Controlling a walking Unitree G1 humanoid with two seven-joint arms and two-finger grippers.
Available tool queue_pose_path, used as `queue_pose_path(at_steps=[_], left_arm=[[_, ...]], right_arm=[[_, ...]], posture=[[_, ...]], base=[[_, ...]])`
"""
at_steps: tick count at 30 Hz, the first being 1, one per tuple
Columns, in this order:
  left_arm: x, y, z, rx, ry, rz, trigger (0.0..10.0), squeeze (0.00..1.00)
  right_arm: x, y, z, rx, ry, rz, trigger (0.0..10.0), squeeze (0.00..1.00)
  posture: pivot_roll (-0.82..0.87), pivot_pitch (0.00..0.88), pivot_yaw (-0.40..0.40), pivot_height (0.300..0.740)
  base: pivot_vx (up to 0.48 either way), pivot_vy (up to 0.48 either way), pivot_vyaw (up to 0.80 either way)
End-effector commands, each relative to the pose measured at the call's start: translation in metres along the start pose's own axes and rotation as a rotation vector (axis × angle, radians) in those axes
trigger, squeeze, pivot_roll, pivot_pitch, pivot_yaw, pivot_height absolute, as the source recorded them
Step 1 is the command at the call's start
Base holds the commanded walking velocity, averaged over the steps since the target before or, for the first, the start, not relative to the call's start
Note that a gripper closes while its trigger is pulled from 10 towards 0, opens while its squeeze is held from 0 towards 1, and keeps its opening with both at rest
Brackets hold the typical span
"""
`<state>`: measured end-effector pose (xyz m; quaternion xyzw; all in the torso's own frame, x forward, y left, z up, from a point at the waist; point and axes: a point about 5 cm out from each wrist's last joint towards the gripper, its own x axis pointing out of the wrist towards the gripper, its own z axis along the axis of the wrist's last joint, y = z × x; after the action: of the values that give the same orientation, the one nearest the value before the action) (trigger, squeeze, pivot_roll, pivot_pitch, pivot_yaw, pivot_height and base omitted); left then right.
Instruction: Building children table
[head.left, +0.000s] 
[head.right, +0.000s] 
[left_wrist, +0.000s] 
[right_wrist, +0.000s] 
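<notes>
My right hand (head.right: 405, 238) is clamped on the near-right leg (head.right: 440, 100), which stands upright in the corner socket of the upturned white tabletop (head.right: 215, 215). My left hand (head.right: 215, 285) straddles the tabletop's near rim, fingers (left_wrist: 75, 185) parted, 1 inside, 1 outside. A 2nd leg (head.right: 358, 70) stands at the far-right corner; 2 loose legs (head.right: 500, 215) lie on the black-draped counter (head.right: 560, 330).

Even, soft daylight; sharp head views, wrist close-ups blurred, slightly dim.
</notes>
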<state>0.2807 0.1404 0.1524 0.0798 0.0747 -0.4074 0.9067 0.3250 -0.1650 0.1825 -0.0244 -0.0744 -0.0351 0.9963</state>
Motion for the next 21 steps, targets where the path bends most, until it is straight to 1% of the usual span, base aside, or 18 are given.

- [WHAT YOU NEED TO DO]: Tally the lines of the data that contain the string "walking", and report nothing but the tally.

- [OUTPUT]: 2